Imagine, for a moment, how a lady beetle must look to the poor soft-bellied aphids.  I'll bet that aphid mothers (who are parthenogenetic, thankfully unlike the vast majority of human females in history), have a hard time convincing aphid larvae to sleep at night, fearful as they must be of the red and black-spotted monsters in their closets.  Aphid mothers also probably make their children behave in supermarkets by telling them, "if you don't be good, the lady beetle will eat you."

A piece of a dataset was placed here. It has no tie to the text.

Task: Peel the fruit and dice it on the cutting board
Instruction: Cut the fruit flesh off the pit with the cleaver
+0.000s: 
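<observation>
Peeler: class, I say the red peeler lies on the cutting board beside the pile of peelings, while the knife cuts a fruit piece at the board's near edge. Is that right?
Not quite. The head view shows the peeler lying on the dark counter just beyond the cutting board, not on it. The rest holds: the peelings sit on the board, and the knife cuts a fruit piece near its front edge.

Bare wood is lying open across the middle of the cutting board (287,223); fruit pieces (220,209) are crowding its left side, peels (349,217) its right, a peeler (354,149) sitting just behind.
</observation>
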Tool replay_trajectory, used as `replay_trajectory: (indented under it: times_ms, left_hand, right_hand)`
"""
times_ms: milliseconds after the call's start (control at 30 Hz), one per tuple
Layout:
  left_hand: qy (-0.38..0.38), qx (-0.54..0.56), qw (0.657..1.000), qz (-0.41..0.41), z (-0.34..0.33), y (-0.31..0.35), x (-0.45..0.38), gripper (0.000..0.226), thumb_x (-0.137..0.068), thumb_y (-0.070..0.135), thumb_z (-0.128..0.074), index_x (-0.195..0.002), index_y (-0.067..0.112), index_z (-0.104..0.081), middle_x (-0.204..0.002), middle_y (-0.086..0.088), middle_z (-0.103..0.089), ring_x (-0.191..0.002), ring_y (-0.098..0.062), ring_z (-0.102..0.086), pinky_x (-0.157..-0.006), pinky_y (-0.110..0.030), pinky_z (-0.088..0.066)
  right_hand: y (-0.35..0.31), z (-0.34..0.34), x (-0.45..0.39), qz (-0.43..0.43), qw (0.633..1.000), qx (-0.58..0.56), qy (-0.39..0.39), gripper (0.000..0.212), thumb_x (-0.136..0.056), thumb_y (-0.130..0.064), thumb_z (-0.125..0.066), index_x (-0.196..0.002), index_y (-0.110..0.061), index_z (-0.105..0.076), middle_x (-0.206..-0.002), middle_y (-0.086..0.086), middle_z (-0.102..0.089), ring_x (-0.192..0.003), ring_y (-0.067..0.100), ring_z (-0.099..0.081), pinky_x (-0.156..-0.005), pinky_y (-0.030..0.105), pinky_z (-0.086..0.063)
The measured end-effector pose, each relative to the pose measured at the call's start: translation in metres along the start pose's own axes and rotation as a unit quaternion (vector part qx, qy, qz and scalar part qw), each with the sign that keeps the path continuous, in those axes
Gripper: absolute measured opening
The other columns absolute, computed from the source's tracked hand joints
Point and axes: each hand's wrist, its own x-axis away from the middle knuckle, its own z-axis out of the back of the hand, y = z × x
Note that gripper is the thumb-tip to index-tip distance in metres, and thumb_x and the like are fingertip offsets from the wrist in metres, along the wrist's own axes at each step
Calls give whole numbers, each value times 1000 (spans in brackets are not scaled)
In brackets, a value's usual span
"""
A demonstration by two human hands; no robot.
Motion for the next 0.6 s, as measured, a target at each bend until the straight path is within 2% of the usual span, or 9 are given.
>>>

Great picture, huh?  So good, in fact, that I added the source onto the picture, knowing that this one will probably spread out over the Internet and be used elsewhere.  I don't usually "watermark" my pictures, not really caring if anyone uses my pictures from this blog, as long as they're not making money off of them, and I'm not the world's greatest photographer anyway.  Please feel free to use this picture to educate others, just as you can any of my pictures.  I would appreciate it, however, if you acknowledge the source for pictures because in the long run, it'll bring people back to this blog.  I don't make any money from blogging, but I do get paid in readers, the only currency I care about.